Image caption No 3D movie since has matched the buzz generated by David Cameron's Avatar

The complaints of moviegoers at a New Jersey multiplex this week cannot bring much comfort to studio executives.

John Buck from Bayonne said: "I think it's a waste of money and people are being robbed."

Fellow moviegoer Donetta Riley was not overly impressed either. "I thought it was really cool when it came out but I think they've pushed it a little too far," she said.

One of the most powerful figures in the media world, Sony chief executive Howard Stringer, also concedes 3D has been problematic.

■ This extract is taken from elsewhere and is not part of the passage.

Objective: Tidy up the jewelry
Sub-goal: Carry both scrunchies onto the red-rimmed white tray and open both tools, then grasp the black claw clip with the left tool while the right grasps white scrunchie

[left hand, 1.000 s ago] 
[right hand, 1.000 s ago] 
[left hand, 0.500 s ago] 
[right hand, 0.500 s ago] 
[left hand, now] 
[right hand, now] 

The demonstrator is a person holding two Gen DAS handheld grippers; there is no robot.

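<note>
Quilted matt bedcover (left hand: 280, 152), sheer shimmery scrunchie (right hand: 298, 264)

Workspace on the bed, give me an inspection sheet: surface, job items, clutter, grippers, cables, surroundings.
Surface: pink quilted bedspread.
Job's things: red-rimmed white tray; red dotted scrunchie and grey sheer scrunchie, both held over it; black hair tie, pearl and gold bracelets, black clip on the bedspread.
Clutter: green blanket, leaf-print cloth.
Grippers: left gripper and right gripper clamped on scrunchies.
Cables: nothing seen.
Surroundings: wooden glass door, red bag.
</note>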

He does not single out his subordinates at Sony but points the finger at a lazy mentality in Hollywood in general.

"People got a bit careless this year. You took it for granted. You take the easy money for doing a 3D movie and charging higher prices for it, but the audience isn't stupid."

Those glasses

It is not just the poor quality of 3D films that's causing audiences to lose interest in the format. Hollywood icon Al Pacino says: "I love 3D I just don't like the glasses. I don't like that you have to put on glasses. I wish you could just go in and see 3D."

The glasses are a problem. Audiences have complained of discomfort, hygiene concerns and the fact that they cannot turn to their neighbours and see them properly while a film is being screened.

But Professor Toby Miller, author of Global Hollywood 2, thinks there is a more fundamental ongoing problem with 3D that will be hard to correct.

He says: "Many people complain of headaches as a consequence of the requirement that the eye do something it's never had to do before, which is focus on one plane, that is the screen, at the same time that it's focusing on very divergent depths of field, so there's a lot of extra work for the brain to do - is there really a payoff?"

Image caption 3D films are still on the rise overseas, but experts say they will most likely decline in popularity

What box office analysts can't quite fathom is why 3D is flourishing overseas but turning sluggish in North America.

One theory is that 3D is a much fresher format outside the US.

Gitesh Pandya says: "I think it's just a matter of time before the 3D novelty wears off overseas because if people see three or four or five bad 3D movies in a row no matter what continent you live on you're going to stop coming."

Magic of 3D

Industry insiders see Transformers: Dark of the Moon as a possibly pivotal movie in the evolution of 3D.

The film was conceived entirely in 3D from the bottom up. As a consequence paying the extra ticket price may well prove worthwhile for audiences.

One top US film critic, AO Scott from the New York Times, has written: "Dark of the Moon is one of the few recent 3D movies that justify the upcharge."

The film's stars hope their movie will reacquaint audiences with the magic of 3D not witnessed since Avatar. This week at Dark of the Moon's New York premiere Shia LaBeouf - the film's leading man - was really giving the format the hard sell.

"There's no other way to see this movie - truthfully - I like the movie and I hate 3D, I have yet to see a movie that's enhanced the medium, but this is different and I'm not saying that just because I'm in it. This is the perfection of 3D," he said.

Despite its woes 3D is not going to go away - but the industry needs to move quickly to make a correction.

One possible strategy is that the studios will now make fewer 3D pictures but strive to make them of a much higher quality.

It won't be easy, but the pressure is really on to get this right. Hollywood desperately needs the extra long-term revenues 3D initially promised but has not yet been able to deliver.